- **Exercise aim**: Retype the complete listing without any change.

- **Dataset section**:

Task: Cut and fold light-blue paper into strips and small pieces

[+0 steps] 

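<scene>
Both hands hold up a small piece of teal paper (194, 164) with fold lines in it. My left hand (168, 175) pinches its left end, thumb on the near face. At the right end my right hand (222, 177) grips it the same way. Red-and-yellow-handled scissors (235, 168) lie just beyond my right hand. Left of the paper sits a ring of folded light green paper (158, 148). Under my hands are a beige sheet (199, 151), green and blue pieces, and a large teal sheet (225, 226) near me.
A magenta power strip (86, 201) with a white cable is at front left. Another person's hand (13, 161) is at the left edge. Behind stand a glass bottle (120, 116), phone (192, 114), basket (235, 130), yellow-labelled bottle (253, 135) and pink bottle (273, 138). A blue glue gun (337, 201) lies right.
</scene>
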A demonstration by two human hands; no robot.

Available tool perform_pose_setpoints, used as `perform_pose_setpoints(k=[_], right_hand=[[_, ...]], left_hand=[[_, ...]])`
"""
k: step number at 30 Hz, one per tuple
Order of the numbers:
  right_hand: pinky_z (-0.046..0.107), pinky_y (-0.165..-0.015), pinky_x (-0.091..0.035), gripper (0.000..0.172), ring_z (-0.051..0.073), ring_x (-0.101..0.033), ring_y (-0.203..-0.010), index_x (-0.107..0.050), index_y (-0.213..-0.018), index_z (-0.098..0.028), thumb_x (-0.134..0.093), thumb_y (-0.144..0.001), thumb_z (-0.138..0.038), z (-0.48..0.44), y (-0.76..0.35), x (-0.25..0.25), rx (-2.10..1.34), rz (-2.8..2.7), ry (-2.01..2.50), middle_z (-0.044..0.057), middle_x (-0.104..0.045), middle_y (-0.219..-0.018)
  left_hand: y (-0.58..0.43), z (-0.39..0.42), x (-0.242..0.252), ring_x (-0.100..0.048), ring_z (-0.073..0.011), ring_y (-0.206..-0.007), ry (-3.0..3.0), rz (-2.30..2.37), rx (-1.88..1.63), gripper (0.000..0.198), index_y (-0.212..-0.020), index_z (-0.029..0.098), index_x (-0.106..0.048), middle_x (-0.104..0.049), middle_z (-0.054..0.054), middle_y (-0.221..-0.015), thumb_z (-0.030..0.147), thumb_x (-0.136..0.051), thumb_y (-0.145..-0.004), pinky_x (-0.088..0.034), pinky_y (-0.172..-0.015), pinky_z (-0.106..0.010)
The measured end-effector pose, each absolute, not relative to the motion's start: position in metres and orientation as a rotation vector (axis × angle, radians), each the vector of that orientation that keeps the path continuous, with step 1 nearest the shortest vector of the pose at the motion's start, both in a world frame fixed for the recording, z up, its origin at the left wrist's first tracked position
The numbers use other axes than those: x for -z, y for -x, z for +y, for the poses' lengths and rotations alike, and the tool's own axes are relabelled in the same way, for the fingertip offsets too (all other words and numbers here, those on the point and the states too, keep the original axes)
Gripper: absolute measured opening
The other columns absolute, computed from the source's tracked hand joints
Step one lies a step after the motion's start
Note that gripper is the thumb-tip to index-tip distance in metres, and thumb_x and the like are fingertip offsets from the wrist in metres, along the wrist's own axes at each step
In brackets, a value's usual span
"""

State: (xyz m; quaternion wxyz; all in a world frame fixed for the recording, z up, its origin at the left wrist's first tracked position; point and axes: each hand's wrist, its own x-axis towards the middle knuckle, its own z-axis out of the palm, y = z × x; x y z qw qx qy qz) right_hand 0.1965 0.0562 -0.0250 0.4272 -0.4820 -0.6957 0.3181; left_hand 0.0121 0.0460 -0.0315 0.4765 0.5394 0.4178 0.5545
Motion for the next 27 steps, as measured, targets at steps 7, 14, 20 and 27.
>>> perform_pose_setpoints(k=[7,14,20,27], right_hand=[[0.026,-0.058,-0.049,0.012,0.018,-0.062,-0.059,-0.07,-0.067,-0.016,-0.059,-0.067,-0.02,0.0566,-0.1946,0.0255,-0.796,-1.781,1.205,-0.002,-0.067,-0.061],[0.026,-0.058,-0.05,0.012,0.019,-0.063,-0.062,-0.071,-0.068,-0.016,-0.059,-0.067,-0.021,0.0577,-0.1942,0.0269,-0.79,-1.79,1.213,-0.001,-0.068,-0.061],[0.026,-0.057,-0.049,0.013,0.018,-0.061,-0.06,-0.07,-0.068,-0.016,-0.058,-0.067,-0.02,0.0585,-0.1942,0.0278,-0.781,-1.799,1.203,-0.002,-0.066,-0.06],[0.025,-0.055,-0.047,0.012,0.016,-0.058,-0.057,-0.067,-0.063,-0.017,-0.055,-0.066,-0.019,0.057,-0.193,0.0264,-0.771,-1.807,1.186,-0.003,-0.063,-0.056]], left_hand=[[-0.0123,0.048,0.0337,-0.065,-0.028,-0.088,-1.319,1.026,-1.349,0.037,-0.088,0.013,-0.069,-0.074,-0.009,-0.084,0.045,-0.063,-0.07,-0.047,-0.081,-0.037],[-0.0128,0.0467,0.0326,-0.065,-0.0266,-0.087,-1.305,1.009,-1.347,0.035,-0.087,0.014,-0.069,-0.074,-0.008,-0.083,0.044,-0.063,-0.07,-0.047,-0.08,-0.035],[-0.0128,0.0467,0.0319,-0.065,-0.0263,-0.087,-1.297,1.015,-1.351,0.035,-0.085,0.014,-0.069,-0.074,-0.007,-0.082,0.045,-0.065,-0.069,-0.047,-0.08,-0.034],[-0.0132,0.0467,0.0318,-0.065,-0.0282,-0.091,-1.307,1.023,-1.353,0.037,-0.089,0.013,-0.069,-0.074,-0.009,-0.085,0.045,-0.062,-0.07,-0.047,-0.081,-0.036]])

- **Written response**:
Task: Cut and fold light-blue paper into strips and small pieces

[+0 steps] 

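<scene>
Both hands hold up a small piece of teal paper (194, 164) with fold lines in it. My left hand (168, 175) pinches its left end, thumb on the near face. At the right end my right hand (222, 177) grips it the same way. Red-and-yellow-handled scissors (235, 168) lie just beyond my right hand. Left of the paper sits a ring of folded light green paper (158, 148). Under my hands are a beige sheet (199, 151), green and blue pieces, and a large teal sheet (225, 226) near me.
A magenta power strip (86, 201) with a white cable is at front left. Another person's hand (13, 161) is at the left edge. Behind stand a glass bottle (120, 116), phone (192, 114), basket (235, 130), yellow-labelled bottle (253, 135) and pink bottle (273, 138). A blue glue gun (337, 201) lies right.
</scene>
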A demonstration by two human hands; no robot.

Available tool perform_pose_setpoints, used as `perform_pose_setpoints(k=[_], right_hand=[[_, ...]], left_hand=[[_, ...]])`
"""
k: step number at 30 Hz, one per tuple
Order of the numbers:
  right_hand: pinky_z (-0.046..0.107), pinky_y (-0.165..-0.015), pinky_x (-0.091..0.035), gripper (0.000..0.172), ring_z (-0.051..0.073), ring_x (-0.101..0.033), ring_y (-0.203..-0.010), index_x (-0.107..0.050), index_y (-0.213..-0.018), index_z (-0.098..0.028), thumb_x (-0.134..0.093), thumb_y (-0.144..0.001), thumb_z (-0.138..0.038), z (-0.48..0.44), y (-0.76..0.35), x (-0.25..0.25), rx (-2.10..1.34), rz (-2.8..2.7), ry (-2.01..2.50), middle_z (-0.044..0.057), middle_x (-0.104..0.045), middle_y (-0.219..-0.018)
  left_hand: y (-0.58..0.43), z (-0.39..0.42), x (-0.242..0.252), ring_x (-0.100..0.048), ring_z (-0.073..0.011), ring_y (-0.206..-0.007), ry (-3.0..3.0), rz (-2.30..2.37), rx (-1.88..1.63), gripper (0.000..0.198), index_y (-0.212..-0.020), index_z (-0.029..0.098), index_x (-0.106..0.048), middle_x (-0.104..0.049), middle_z (-0.054..0.054), middle_y (-0.221..-0.015), thumb_z (-0.030..0.147), thumb_x (-0.136..0.051), thumb_y (-0.145..-0.004), pinky_x (-0.088..0.034), pinky_y (-0.172..-0.015), pinky_z (-0.106..0.010)
The measured end-effector pose, each absolute, not relative to the motion's start: position in metres and orientation as a rotation vector (axis × angle, radians), each the vector of that orientation that keeps the path continuous, with step 1 nearest the shortest vector of the pose at the motion's start, both in a world frame fixed for the recording, z up, its origin at the left wrist's first tracked position
The numbers use other axes than those: x for -z, y for -x, z for +y, for the poses' lengths and rotations alike, and the tool's own axes are relabelled in the same way, for the fingertip offsets too (all other words and numbers here, those on the point and the states too, keep the original axes)
Gripper: absolute measured opening
The other columns absolute, computed from the source's tracked hand joints
Step one lies a step after the motion's start
Note that gripper is the thumb-tip to index-tip distance in metres, and thumb_x and the like are fingertip offsets from the wrist in metres, along the wrist's own axes at each step
In brackets, a value's usual span
"""

State: (xyz m; quaternion wxyz; all in a world frame fixed for the recording, z up, its origin at the left wrist's first tracked position; point and axes: each hand's wrist, its own x-axis towards the middle knuckle, its own z-axis out of the palm, y = z × x; x y z qw qx qy qz) right_hand 0.1965 0.0562 -0.0250 0.4272 -0.4820 -0.6957 0.3181; left_hand 0.0121 0.0460 -0.0315 0.4765 0.5394 0.4178 0.5545
Motion for the next 27 steps, as measured, targets at steps 7, 14, 20 and 27.
>>> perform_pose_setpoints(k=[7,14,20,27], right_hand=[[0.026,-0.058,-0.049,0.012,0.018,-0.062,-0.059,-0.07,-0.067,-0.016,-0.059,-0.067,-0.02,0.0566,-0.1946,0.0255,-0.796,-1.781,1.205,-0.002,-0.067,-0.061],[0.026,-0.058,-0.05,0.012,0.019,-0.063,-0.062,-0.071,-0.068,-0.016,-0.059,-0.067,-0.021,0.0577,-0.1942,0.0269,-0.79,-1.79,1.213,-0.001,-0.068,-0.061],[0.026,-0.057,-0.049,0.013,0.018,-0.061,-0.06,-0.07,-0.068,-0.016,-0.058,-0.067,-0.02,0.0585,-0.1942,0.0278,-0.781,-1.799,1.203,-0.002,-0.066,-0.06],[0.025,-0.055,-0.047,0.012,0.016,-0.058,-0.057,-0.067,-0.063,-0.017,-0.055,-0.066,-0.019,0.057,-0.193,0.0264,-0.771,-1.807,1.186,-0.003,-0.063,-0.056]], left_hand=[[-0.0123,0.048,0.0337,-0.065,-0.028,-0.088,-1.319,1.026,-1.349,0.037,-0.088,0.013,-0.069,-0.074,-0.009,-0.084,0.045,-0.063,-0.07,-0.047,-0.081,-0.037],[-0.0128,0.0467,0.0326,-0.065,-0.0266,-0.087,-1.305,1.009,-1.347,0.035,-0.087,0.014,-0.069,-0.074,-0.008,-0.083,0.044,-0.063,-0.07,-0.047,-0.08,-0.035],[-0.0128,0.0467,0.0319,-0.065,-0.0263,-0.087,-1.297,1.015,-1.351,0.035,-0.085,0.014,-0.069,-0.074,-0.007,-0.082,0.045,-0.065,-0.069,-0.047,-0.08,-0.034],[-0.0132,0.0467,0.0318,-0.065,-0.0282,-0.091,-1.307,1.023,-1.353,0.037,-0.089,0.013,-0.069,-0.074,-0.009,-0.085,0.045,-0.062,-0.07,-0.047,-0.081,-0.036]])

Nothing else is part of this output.